Foster-Fountain Packing Co. v. Haydel, 278 U.S. 1 (1928)

Foster-Fountain Packing Co. v. Haydel


No. 68


Argued April 18, 1928
Decided October 15, 1928
278 U.S. 1

APPEAL FROM THE DISTRICT COURT OF THE UNITED STATES
FOR THE EASTERN DISTRICT OF LOUISIANA

Syllabus

1. An order of the district court refusing a temporary injunction will not be disturbed on appeal unless the refusal was contrary to some rule of equity, or was the result of improvident exercise of judicial discretion. P. 6.

2. The Louisiana "Shrimp Act" declares all shrimp and parts thereof in Louisiana waters to be the property of the state; forbids exportation of shrimp from which the heads and "hulls" or shells have not been removed, but grants the taker a qualified interest which may be sold within the state, and provides that the meat, when the hulls are removed within the state, shall belong to the taker or possessor, and may be sold and shipped beyond the state without restriction. The raw shells, "as they are required to be manufactured into fertilizer or used for an element in chicken feed," are not to be exported, but, when "conserved for the purpose herein stated," the right of property therein is to pass to the taker or possessor. Upon an application for a temporary injunction to restrain enforcement of the Act, it was made to appear by allegations of the bill and affidavits, and the provisions of the Act, that conservation of the heads and hulls is a feigned purpose; that the conditions imposed upon the interstate movement of the meat and other parts of the shrimp are not intended, and do not operate, to conserve them for the use of the people of the state, and that the real purpose of the legislation is to prevent the raw shrimp from being moved, as heretofore, from Louisiana to a point in Mississippi where they are packed or canned and sold in interstate commerce, and thus, through commercial necessity, to bring about the removal of these packing and canning industries from Mississippi to Louisiana,

Held:

(1) One challenging the validity of a state enactment on the ground that it is repugnant to the commerce clause is not necessarily bound by the legislative declarations of purpose, but may show that, in their practical operation, the provisions directly burden or destroy interstate commerce. P. 10.

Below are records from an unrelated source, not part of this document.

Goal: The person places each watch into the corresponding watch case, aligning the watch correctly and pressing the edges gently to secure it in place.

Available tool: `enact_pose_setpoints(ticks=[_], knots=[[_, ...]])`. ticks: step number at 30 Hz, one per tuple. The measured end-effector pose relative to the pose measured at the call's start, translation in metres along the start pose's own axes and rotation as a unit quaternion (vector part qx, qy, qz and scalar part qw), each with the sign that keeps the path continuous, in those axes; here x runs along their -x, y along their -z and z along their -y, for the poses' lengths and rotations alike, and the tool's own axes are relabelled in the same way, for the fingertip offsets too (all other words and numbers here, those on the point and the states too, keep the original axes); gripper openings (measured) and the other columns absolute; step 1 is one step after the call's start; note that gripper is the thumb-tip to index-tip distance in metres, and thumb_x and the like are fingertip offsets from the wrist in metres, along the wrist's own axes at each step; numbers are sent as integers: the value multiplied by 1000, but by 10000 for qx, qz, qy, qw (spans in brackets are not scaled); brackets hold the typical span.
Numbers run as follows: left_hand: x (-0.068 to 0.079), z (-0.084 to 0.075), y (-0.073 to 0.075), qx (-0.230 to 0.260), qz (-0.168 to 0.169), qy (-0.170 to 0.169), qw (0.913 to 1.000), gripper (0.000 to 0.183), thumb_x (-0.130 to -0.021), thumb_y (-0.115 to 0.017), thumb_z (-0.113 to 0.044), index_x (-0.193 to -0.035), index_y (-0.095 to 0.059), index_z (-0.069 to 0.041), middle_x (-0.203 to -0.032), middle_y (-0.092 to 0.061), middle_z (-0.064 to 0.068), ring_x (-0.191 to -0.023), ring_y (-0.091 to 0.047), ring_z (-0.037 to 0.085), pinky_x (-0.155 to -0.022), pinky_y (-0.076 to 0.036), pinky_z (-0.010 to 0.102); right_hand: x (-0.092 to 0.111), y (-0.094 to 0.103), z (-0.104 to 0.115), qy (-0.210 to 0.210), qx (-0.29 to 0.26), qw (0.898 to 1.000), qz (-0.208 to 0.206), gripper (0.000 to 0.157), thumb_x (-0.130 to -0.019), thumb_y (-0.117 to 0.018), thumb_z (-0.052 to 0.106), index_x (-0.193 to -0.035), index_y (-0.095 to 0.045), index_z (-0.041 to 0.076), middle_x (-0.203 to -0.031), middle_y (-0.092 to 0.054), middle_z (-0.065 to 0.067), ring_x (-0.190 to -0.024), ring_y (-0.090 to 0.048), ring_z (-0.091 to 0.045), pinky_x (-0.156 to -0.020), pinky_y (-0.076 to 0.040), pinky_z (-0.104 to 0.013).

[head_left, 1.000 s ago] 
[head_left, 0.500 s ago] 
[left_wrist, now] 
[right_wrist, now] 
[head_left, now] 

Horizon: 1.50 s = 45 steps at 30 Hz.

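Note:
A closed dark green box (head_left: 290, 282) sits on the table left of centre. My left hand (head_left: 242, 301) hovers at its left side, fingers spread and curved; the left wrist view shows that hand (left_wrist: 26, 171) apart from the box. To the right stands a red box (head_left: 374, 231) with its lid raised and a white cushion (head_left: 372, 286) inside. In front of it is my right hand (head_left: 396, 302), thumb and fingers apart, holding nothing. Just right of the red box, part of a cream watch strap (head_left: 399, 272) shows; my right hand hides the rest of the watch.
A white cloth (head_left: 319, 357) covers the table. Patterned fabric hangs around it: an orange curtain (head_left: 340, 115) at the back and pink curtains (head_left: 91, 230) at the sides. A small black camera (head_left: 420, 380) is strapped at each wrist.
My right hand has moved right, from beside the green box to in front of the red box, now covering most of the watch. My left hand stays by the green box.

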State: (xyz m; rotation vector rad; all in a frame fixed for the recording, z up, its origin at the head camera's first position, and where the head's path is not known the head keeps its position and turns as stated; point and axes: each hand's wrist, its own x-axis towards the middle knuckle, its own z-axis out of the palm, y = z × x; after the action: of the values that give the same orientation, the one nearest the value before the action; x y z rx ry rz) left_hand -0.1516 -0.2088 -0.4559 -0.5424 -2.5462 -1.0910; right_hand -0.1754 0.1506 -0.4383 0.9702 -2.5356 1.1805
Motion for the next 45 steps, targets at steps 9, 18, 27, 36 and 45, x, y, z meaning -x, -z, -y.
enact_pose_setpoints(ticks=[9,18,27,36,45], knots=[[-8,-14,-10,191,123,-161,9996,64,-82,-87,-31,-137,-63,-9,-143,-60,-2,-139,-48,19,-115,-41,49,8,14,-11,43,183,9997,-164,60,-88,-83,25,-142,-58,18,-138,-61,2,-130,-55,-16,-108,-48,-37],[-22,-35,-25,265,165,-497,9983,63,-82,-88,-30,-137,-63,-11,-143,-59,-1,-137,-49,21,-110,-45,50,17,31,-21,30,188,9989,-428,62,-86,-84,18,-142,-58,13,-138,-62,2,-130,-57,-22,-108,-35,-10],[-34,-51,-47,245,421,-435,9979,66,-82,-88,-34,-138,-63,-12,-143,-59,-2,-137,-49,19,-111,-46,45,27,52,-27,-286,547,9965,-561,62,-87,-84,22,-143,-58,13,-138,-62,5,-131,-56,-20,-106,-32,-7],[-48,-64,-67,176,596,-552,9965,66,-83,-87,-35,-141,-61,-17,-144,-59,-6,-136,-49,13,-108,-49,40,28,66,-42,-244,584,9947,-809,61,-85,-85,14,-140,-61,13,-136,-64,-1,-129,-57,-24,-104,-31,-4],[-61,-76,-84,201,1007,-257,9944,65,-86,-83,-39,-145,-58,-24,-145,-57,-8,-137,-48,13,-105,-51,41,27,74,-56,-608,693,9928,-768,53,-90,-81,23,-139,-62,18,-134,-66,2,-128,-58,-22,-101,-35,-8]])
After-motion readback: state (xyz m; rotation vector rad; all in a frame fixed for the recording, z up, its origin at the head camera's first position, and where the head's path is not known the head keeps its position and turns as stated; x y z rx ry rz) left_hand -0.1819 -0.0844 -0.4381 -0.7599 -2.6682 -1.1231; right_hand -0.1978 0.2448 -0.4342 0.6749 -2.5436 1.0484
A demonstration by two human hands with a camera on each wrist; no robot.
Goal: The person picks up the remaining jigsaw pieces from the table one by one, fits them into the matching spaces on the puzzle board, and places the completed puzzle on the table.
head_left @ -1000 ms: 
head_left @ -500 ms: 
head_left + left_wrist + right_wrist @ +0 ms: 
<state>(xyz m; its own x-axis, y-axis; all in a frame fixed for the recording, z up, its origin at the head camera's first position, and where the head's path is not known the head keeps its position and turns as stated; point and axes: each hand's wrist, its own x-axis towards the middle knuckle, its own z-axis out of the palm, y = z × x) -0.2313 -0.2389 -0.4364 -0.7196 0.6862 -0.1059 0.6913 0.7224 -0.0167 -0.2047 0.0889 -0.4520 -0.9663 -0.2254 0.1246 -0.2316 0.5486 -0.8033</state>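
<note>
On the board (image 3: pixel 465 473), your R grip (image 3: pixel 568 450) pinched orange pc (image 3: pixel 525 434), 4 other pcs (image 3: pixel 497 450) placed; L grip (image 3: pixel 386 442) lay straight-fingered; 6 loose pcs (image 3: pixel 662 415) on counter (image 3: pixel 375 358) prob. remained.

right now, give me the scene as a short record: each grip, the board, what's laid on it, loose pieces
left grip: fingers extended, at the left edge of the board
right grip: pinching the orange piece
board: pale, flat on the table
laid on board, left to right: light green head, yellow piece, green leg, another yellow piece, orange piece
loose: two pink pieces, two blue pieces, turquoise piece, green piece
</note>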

(2) In determining what is interstate commerce, courts look to practical considerations and the established course of business. Id.

(3) Interstate commerce embraces all the components of commercial intercourse among states. A state statute that operates directly to burden any of its essential elements is invalid. Id.

(4) A state cannot prevent privately owned articles of trade from being shipped and sold in interstate commerce on the ground that they are required to satisfy local demands or because they are needed by the people of the state. Id.

(5) The statute (upon the facts alleged) is not sustainable as an exercise of the power of the state, as trustee for her people, to conserve the shrimp, as common property, for intrastate use. Geer v. Connecticut, 161 U.S. 519, distinguished. P. 11.

(6) Taking the shrimp, with authority from the state to ship and sell all the products thereof in interstate commerce, ends the trusts upon which the state is deemed to own and control the shrimp for the benefit of her people, and those so taking them necessarily thereby become entitled to the rights of private ownership and the protection of the commerce clause; they are not bound to comply with, or estopped from objecting to enforcement of, conditions that conflict with the Constitution. P. 13.

(7) From the record, it clearly appears that refusal of a temporary injunction was an improvident exercise of judicial discretion. P. 14. Reversed.

Appeal from an order of the district court, of three judges refusing a temporary injunction in a suit to restrain the enforcement of the Louisiana "Shrimp Act." The case was argued with the one next following.